Required work> Copy each line of the data beneath in which the word "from" appears.

Given data>
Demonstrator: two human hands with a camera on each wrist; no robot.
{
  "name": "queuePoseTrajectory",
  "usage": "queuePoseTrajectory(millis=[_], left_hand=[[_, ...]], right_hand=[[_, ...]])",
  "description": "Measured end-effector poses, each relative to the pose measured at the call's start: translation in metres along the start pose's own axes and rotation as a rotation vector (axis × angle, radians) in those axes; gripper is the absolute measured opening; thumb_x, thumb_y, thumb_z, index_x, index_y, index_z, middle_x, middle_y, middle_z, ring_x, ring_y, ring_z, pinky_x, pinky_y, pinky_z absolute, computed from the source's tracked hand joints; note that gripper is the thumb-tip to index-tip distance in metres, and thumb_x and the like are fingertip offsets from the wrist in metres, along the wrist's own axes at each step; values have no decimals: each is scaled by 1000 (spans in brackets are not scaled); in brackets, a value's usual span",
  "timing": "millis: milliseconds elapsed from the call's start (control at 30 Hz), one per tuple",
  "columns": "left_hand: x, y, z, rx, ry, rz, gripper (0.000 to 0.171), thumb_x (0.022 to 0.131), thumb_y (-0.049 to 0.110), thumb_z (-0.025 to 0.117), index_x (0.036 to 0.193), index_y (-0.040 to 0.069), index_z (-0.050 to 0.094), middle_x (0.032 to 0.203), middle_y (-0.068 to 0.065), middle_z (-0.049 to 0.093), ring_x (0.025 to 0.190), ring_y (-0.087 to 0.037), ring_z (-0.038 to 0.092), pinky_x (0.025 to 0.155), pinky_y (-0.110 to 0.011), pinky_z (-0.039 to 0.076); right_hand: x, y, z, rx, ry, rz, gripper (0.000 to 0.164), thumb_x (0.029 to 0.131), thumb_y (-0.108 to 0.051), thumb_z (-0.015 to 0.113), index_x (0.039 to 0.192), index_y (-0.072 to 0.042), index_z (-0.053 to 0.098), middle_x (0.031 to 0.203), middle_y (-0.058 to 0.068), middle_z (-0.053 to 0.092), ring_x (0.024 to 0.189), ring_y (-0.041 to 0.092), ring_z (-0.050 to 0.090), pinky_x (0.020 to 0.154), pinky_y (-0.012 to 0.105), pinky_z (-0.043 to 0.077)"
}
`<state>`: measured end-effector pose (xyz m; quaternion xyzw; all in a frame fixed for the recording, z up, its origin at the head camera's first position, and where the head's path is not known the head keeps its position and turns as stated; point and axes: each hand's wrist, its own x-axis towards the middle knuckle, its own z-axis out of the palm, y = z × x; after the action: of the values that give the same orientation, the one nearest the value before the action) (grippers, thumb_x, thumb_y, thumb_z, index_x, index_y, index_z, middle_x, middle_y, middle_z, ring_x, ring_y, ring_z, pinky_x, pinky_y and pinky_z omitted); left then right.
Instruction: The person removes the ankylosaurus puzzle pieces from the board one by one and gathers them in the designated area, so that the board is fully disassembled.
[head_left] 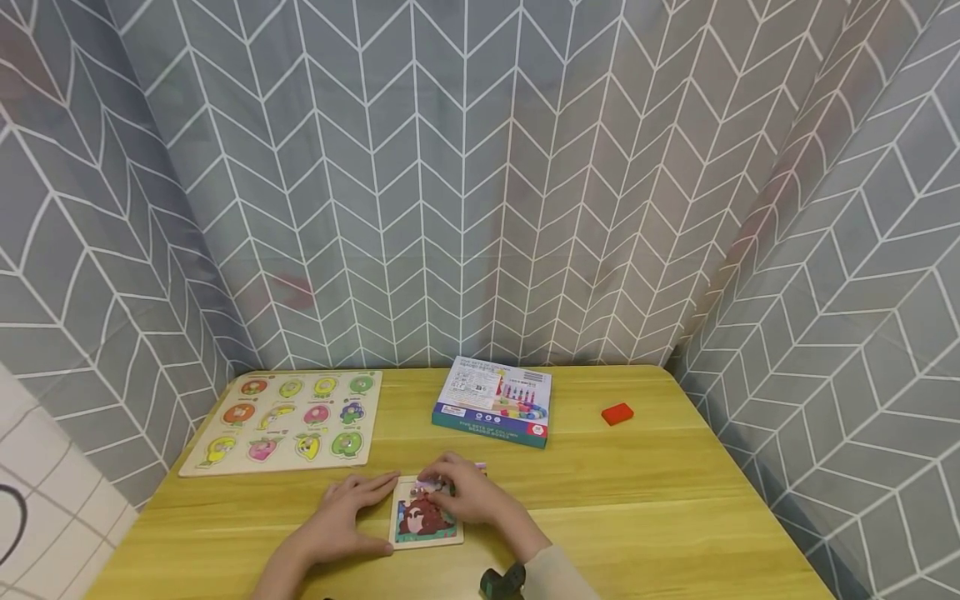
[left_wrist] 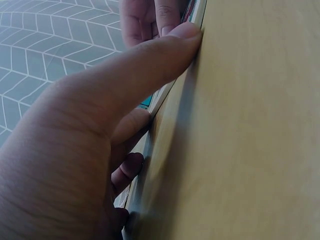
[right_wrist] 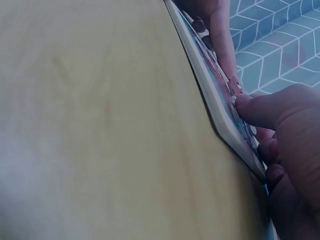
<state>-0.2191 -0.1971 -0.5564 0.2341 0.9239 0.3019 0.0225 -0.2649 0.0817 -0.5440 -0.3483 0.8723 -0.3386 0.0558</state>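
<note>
A small wooden jigsaw puzzle [head_left: 423, 518] with a brown cartoon animal lies on the table before me. My left hand [head_left: 341, 518] is at its left side, thumb and index finger spread along the edge. In the left wrist view the left thumb [left_wrist: 172, 52] touches the rim of the board. My right hand [head_left: 474, 497] reaches over the upper right part of the puzzle. Its thumb and fingers pinch a reddish puzzle piece [right_wrist: 234, 86] at the picture's surface, seen edge-on in the right wrist view. The hand covers part of the picture.
A fruit peg board [head_left: 288, 425] lies at the back left. Behind the puzzle is a boxed bead toy [head_left: 491, 402], and a red block [head_left: 617, 413] sits farther right. Something small and purple [head_left: 481, 468] shows behind the right hand. Patterned curtains [head_left: 465, 183] surround the table [head_left: 637, 517].
</note>
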Motion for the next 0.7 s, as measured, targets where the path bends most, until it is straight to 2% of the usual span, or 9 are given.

Expected output>
  "description": "Measured end-effector poses, each relative to the pose measured at the call's start: translation in metres along the start pose's own axes and rotation as a rotation vector (axis × angle, radians) in those axes; gripper is the absolute measured opening; thumb_x, thumb_y, thumb_z, index_x, index_y, index_z, middle_x, middle_y, middle_z, ring_x, ring_y, ring_z, pinky_x, pinky_y, pinky_z absolute, computed from the source's tracked hand joints; note that gripper is the thumb-tip to index-tip distance in metres, and thumb_x and the like are fingertip offsets from the wrist in metres, along the wrist's own axes at each step; values have no decimals: each is scaled by 1000 (spans in brackets are not scaled); in brackets, a value's usual span",
  "timing": "millis: milliseconds elapsed from the call's start (control at 30 Hz), one per tuple",
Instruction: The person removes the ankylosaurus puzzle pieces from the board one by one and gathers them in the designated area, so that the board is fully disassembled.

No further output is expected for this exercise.